Example features.py:

from datetime import timedelta
from feast import Entity, Field, FeatureView
from yummy import ParquetSource, CsvSource, DeltaSource
from feast.types import Float32, Int32

my_stats_parquet = ParquetSource(
    path="/home/jovyan/notebooks/ray/dataset/all_data.parquet",
    timestamp_field="datetime",
)

my_stats_delta = DeltaSource(
    path="dataset/all",
    timestamp_field="datetime",
    #range_join=10,
)

my_stats_csv = CsvSource(
    path="/home/jovyan/notebooks/ray/dataset/all_data.csv",
    timestamp_field="datetime",
)

my_entity = Entity(name="entity_id", description="entity id",)

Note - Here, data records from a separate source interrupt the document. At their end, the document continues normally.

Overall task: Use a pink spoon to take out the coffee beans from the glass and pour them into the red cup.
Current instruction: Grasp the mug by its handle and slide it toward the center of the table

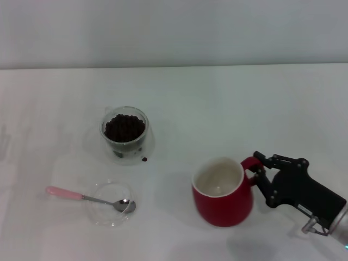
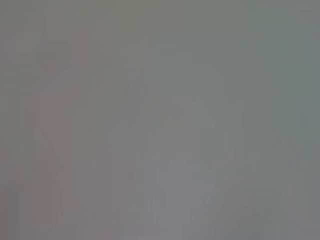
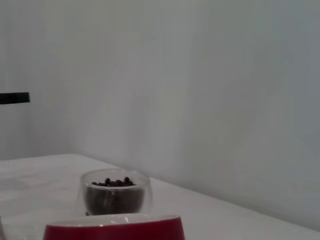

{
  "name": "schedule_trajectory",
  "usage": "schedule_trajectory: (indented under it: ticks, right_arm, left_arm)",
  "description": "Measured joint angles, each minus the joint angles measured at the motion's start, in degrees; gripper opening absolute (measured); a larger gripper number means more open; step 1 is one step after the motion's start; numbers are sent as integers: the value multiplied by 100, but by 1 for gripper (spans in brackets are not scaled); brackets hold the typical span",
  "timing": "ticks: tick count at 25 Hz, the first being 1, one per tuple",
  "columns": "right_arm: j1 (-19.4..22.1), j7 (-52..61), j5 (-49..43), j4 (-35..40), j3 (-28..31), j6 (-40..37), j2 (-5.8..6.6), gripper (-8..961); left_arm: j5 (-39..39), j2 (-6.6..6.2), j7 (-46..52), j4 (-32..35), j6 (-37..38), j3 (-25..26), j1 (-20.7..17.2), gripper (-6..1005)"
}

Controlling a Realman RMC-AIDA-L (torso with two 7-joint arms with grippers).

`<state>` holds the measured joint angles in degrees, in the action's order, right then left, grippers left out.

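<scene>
The pink spoon (image 1: 87, 198) is lying sideways across a shallow glass dish (image 1: 110, 203), handle pointing left, well apart from the right hand (image 1: 260, 169), which is gripping the red cup's (image 1: 222, 191) handle.

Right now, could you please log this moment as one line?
right gripper at red cup handle | pink spoon on dish | glass full

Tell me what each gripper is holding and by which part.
The right gripper is at the red cup, its fingers around the loop handle. The left gripper is not in view.
</scene>
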<state>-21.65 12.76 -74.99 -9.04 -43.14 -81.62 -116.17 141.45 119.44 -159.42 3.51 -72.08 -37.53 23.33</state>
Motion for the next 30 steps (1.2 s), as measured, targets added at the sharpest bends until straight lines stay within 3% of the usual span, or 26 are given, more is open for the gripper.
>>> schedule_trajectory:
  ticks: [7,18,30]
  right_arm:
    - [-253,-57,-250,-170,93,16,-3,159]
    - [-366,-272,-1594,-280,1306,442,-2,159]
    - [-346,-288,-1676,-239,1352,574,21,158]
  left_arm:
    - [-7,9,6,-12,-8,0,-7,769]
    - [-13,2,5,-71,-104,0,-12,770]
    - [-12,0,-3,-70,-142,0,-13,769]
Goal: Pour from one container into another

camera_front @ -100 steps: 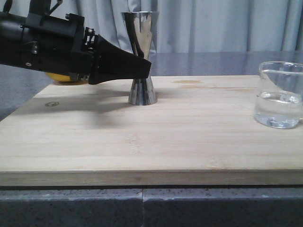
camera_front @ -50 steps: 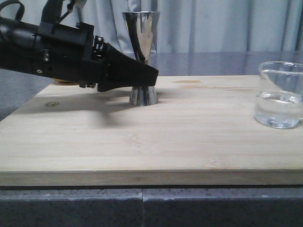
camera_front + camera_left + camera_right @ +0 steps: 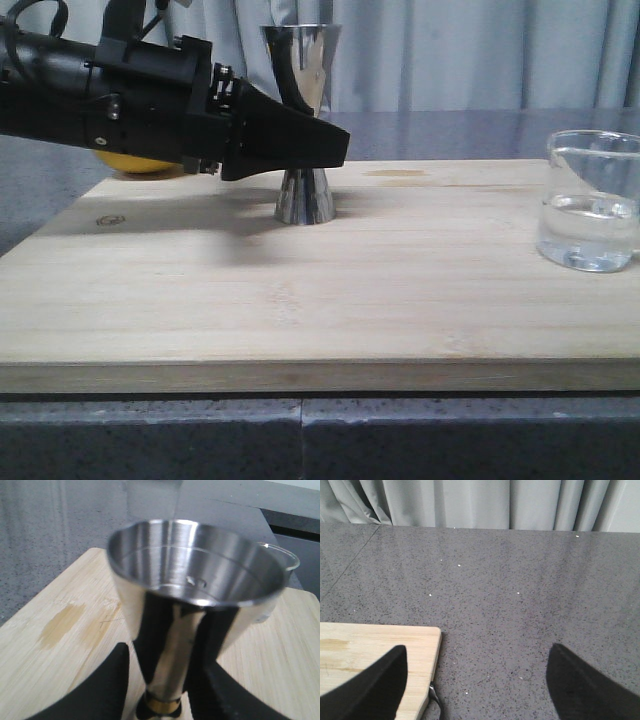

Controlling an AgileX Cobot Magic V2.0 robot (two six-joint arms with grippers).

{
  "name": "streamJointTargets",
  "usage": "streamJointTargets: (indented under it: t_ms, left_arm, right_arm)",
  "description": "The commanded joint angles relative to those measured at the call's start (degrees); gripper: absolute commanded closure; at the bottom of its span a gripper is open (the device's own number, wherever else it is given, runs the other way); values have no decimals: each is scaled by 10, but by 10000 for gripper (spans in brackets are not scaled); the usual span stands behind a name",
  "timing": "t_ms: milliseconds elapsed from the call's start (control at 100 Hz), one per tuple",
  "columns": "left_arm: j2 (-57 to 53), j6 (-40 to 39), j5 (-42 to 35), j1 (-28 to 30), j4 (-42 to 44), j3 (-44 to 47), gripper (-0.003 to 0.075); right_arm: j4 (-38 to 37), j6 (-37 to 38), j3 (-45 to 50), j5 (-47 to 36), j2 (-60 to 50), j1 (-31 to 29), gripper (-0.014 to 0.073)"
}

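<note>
1. Tall polished steel hourglass jigger [image 3: 303,150] with a narrow brass-coloured waist band stands upright on the pale bamboo board [image 3: 330,290]; its waist lies between the black fingers of the left hand [image 3: 162,690], which flank it closely. Actual contact cannot be told.
2. Small clear cylindrical glass beaker [image 3: 592,200], part-filled with clear liquid, stands well apart from that hand, beyond its fingertips.
3. A yellow rounded object [image 3: 140,165] shows behind the left arm.
4. Right hand [image 3: 477,680]: fingers spread wide, empty, over the speckled dark-grey worktop [image 3: 520,580] just off the board's edge.
5. Grey pleated curtains [image 3: 450,50] behind.
</note>
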Motion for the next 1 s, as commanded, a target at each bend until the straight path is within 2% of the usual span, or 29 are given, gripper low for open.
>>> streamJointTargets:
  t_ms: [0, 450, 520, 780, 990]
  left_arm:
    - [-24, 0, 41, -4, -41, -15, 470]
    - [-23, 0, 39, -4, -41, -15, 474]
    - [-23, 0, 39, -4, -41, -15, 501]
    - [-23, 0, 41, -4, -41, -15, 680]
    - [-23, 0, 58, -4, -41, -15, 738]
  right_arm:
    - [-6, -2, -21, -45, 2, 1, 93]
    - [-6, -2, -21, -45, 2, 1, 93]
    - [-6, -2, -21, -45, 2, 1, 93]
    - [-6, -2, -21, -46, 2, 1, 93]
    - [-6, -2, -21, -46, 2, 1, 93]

mystats_view_parquet = FeatureView(
    name="my_statistics_parquet",
    entities=[my_entity],
    ttl=timedelta(seconds=3600*24*20),
    schema=[
        Field(name="entity_id", dtype=Int32),
        Field(name="p0", dtype=Float32),
        Field(name="p1", dtype=Float32),
        Field(name="p2", dtype=Float32),
        Field(name="p3", dtype=Float32),
        Field(name="p4", dtype=Float32),
        Field(name="p5", dtype=Float32),
        Field(name="p6", dtype=Float32),
        Field(name="p7", dtype=Float32),
        Field(name="p8", dtype=Float32),
        Field(name="p9", dtype=Float32),
        Field(name="y", dtype=Float32),
    ], online=True, source=my_stats_parquet, tags={},)

mystats_view_delta = FeatureView(
    name="my_statistics_delta",
    entities=[my_entity],
    ttl=timedelta(seconds=3600*24*20),
    schema=[
        Field(name="entity_id", dtype=Int32),
        Field(name="d0", dtype=Float32),
        Field(name="d1", dtype=Float32),
        Field(name="d2", dtype=Float32),
        Field(name="d3", dtype=Float32),
        Field(name="d4", dtype=Float32),
        Field(name="d5", dtype=Float32),
        Field(name="d6", dtype=Float32),
        Field(name="d7", dtype=Float32),
        Field(name="d8", dtype=Float32),
        Field(name="d9", dtype=Float32),
    ], online=True, source=my_stats_delta, tags={},)

    
mystats_view_csv = FeatureView(
    name="my_statistics_csv",
    entities=[my_entity],
    ttl=timedelta(seconds=3600*24*20),
    schema=[
        Field(name="entity_id", dtype=Int32),
        Field(name="c1", dtype=Float32),
        Field(name="c2", dtype=Float32),
    ], online=True, source=my_stats_csv, tags={},)

Historical fetch

from feast import FeatureStore
import pandas as pd
import time
from datetime import datetime
from yummy import select_all

store = FeatureStore(repo_path=".")

start_time = time.time()
training_df = store.get_historical_features(
    entity_df=select_all(datetime(2022, 9, 14, 23, 59, 42)), 
    features = [
        'my_statistics_parquet:p1',
        'my_statistics_parquet:p2',
        'my_statistics_delta:d1',
        'my_statistics_delta:d2',
        'my_statistics_csv:c1',
        'my_statistics_csv:c2'
    ],
).to_df()


print("--- %s seconds ---" % (time.time() - start_time))

training_df

To fetch historical features you need to specify: entity_df and features.

entity_df

entity_df is the list of entities with event_timestamps you want to fetch. You can manually build the data frame with the list of entites:

import pandas as pd
from datetime import datetime

entity_df = pd.DataFrame.from_dict(
    {
        "entity_id": [1, 2, 3],
        "event_timestamp": [
            datetime.now() - timedelta(minutes=1),
            datetime.now() - timedelta(minutes=2),
            datetime.now() - timedelta(minutes=3),
        ],
    }
)

Or in yummy you can use select_all:

from yummy import select_all
from datetime import datetime

entity_df = select_all(datetime(2022, 9, 14, 23, 59, 42))

with select_all all entities will be selected from the first feature view.